Santa helpers sometimes wear Scout uniforms

Boy Scout Troop 637 Scoutmaster Perry Harris (left) and Boy Scout Luke Christman fill plates with cookies baked by the troop. The plates of cookies were delivered to residents of the Huntington Retirement Community on Tuesday, Dec. 13. The Boy Scout troop has held the cookie giveaway for around eight years as a way of saying thank you and bringing cheer to the Seniors living in the apartment complex.
Boy Scout Troop 637 Scoutmaster Perry Harris (left) and Boy Scout Luke Christman fill plates with cookies baked by the troop. The plates of cookies were delivered to residents of the Huntington Retirement Community on Tuesday, Dec. 13. The Boy Scout troop has held the cookie giveaway for around eight years as a way of saying thank you and bringing cheer to the Seniors living in the apartment complex. Photo by Rebecca Sandlin

By the light of a full December moon, about a dozen non-elfishly dressed Santa’s helpers began knocking on doors Tuesday, Dec. 13, in the little Huntington Retirement Community, also known as the “Yellow Apartments behind Walmart.”

When residents opened their doors, they got cookies.

The “helpers,” more fittingly wearing khaki than red and green, were from Boy Scout Troop 637, which meets at Northview Church of Christ adjacent to the apartments. The boys have kept a yearly tradition of delivering home-made Christmas cookies to the residents — all over the age of 55 — for the past seven or eight years, as a way to say thank you to the community and bring a little Christmas cheer to the people living in the complex.

“A lot of people that go to this church, they are in the apartments, so there is that relationship with the church,” explains Scoutmaster Perry Harris. “This is kind of our way of saying thank you to the church, and providing a place for us to meet. They also provide the van that we use to go to scout events. It’s the church’s van, and we get to borrow it.”

After gathering at Northview, the troop sent out a scouting party to the Yellow Apartments to count the number of units — 55 in all — then, back at the church, they put together an assembly line of plates, filling them up with Christmas-themed cookies. Each boy provided three dozen cookies, some of them even baking them single-handedly.

“We made a bunch of different ones,” says Jordan Rockey, 12, who was proud the results. “My foster mom asked me if I was going to do the cookie thing and I was like, ‘Yeah.’ And then she said, ‘Well, you can come in here and make your own.’”

Lane Nightenhelser, 16, who received his Eagle award in October, has been part of the cookie giveaway every Christmas since 2011. He says the scouts earn no badges for the project, but the rewards are worth the effort.

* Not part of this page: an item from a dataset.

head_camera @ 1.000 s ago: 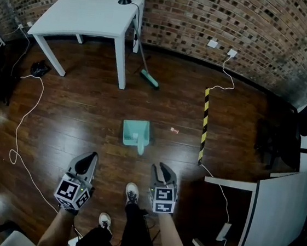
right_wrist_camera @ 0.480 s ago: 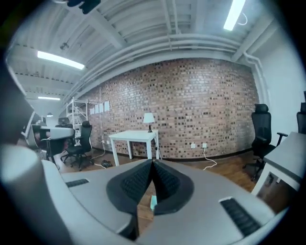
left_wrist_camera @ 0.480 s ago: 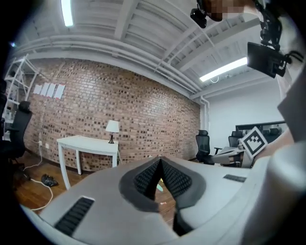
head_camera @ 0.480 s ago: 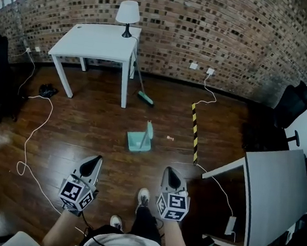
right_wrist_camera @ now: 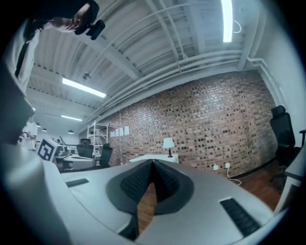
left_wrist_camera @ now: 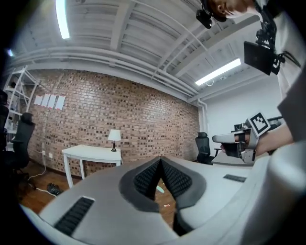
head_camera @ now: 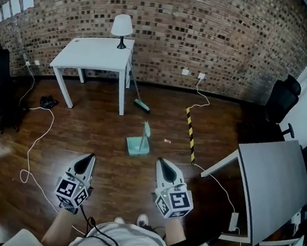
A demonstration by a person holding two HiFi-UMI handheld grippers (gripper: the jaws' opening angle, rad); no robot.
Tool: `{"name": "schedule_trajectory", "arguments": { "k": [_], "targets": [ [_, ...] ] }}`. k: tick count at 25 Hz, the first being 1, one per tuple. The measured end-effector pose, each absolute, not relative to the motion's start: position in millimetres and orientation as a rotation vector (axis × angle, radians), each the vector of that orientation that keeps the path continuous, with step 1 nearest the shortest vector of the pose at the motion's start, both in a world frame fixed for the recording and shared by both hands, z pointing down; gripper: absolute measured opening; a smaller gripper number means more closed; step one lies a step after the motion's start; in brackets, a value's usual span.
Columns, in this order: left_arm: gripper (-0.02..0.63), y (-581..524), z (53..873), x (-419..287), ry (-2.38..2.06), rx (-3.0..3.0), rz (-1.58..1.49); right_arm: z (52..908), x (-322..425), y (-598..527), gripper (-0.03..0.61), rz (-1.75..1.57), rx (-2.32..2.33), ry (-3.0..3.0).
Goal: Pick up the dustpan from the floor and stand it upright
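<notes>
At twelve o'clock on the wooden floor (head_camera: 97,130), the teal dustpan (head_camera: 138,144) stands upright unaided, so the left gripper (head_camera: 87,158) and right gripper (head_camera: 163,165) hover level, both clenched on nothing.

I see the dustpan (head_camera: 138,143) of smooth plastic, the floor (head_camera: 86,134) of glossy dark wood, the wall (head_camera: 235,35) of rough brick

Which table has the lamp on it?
The white square table by the brick wall. The white-shaded lamp stands at its back corner. The grey table on the right has no lamp on it.
</notes>
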State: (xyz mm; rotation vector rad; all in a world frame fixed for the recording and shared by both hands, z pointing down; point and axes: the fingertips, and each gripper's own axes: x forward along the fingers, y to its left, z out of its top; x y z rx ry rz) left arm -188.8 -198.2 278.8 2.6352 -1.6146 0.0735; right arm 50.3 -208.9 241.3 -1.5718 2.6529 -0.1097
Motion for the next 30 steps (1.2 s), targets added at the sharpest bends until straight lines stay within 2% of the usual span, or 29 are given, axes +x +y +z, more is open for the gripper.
{"name": "schedule_trajectory", "arguments": {
  "k": [6,22,30],
  "targets": [
    [0.006,-187.8,269.9,-158.0,-1.625,2.771,0.203,219.1,46.8,-198.7,-0.017,0.03,-1.514,2.685],
    [0.005,-131.8,293.9,-132.4,-1.48,2.758,0.199,231.4,75.0,-126.4,-0.017,-0.056,-1.594,2.64],
    [0.005,-31.4,271.4,-102.5,-1.538,2.747,0.147,231.1,114.1,-27.3,-0.017,-0.112,-1.507,2.658]
  ]
}}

“We just do this out of the goodness of our hearts,” he says. “I know that some of them don’t often see their families, and we try to be a family-oriented group. We just want them to feel like we appreciate them being there, and make them feel welcome.”

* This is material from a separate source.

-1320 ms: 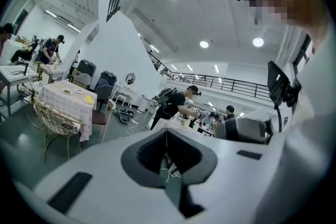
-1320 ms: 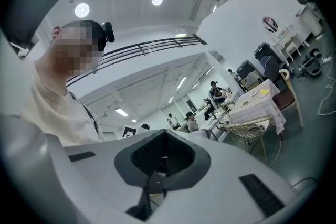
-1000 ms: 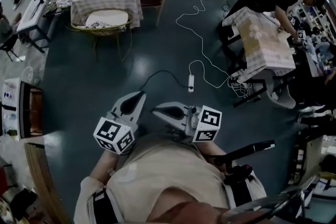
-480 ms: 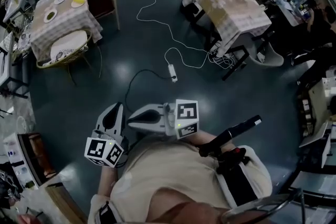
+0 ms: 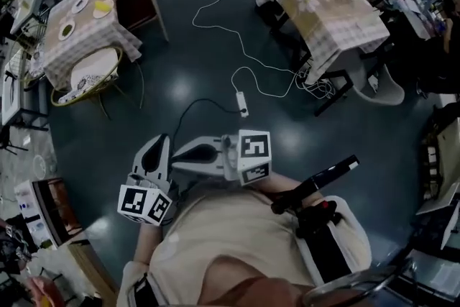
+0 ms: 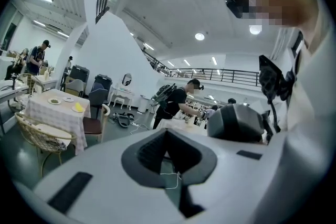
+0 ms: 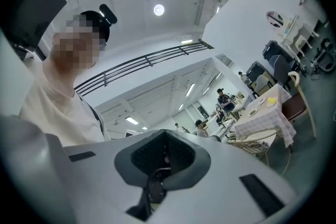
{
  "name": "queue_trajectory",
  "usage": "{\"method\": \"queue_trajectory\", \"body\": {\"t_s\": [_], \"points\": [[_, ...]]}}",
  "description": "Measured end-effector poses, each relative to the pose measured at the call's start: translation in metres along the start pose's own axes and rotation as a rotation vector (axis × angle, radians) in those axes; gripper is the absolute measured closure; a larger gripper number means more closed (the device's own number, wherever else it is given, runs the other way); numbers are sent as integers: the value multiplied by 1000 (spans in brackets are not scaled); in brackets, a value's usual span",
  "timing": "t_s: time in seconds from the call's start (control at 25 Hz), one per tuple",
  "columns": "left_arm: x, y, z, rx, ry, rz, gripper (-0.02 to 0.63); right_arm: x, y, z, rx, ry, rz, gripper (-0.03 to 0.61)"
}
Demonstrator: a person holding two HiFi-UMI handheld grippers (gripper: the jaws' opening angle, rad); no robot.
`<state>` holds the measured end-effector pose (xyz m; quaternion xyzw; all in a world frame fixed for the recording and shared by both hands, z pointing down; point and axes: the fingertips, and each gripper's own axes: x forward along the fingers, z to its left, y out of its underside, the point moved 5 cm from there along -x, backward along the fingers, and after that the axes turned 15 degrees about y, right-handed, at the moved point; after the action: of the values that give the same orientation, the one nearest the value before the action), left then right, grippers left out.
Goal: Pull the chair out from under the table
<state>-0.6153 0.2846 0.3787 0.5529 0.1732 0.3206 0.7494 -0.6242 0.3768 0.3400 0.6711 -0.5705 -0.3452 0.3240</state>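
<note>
A table with a checkered cloth (image 5: 54, 54) and plates stands at the far left of the head view. A wicker chair with a white cushion (image 5: 90, 72) is tucked under its near side. A chair with a dark red seat (image 5: 140, 5) stands at its right side. Both grippers are held close to the person's body, far from the table. My left gripper (image 5: 157, 144) points up the picture, shut and empty. My right gripper (image 5: 178, 157) points left beside it, also shut and empty. The wicker chair (image 6: 39, 134) shows in the left gripper view, and the same chair (image 7: 257, 139) shows in the right gripper view.
A white power strip with long cables (image 5: 243, 104) lies on the dark floor ahead. A second clothed table (image 5: 338, 7) stands at the upper right with a person leaning over it. Shelving (image 5: 47, 201) stands at the left edge. A black handle (image 5: 316, 187) sits near the person's right side.
The head view has swung, so the checkered table and wicker chair now sit further left. Both grippers stay shut and close to the body; the right one now points left.
</note>
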Motion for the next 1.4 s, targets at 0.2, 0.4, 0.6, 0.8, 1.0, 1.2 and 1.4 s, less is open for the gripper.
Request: {"method": "queue_trajectory", "body": {"t_s": [0.2,0.4,0.6,0.8,1.0,1.2,1.4], "points": [[57,-12,-4,33,-2,7,606,-31,-32,-38,0,-22,-20,568],[73,-12,2,-10,-87,-6,606,-36,-42,-68,69,-82,7,568],[68,-15,19,-55,-183,-44,606,-25,-48,-86,23,-102,18,568],[42,-19,35,-81,-243,-71,606,4,-46,-80,33,-142,43,566],[10,-23,58,-88,-212,-72,606,47,-33,-72,44,-105,62,566],[-22,-28,99,-99,-91,-72,606,103,-19,-63,14,10,66,566],[-36,-35,125,-73,98,-32,606,141,-9,-52,-36,120,60,566]]}}
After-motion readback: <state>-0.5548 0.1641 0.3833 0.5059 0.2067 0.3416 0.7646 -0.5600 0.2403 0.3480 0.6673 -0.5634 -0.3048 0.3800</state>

Trey Harris, 17, who has been in scouting since first grade, also enjoys greeting the residents with cookies every year.

“It feels pretty nice, because they (the Seniors) don’t always come to the door, either due to the fact that they’re asleep at this time, or they just can’t get up right now,” he says. “But when they do answer the door, and we tell them ‘Merry Christmas’ or ‘Happy Holidays,’ I know a lot of them are really appreciative, and it emphasizes that yes, this is a good thing that we’re doing.”

After piling plates of cookies into the Northview van, the boys take the short route, sprinting from the church to the apartment complex and wait for the van to come by, grabbing plates and heading to each door in the neighborhood. If the resident doesn’t answer, they leave the plate by the door.

One of the scouts’ grandmothers, Shirley Fuhrman, met her grandson at the door and thanked him for the special delivery.

“They sure do look good this year!” she exclaimed.

Another resident, Janet Perkins, says she loves getting the goodies, but the boys may actually get more from the exchange than the Seniors.

“I think that is a lovely gesture,” she says. “I also think that it teaches kids to share. It’s teaching them some responsibility to the older generation.

“I give the youth credit for doing something like that. We have too many kids running around doing nothing, or not doing worthwhile things. And I hope that the kids get credit for it … Most of us are late 70s, 80s or 90s. We have a lot of widows that live here, so it’s something nice to show to them, because many of them, their families aren’t close here. It’s just kind of a nice thing to remember them at Christmastime.”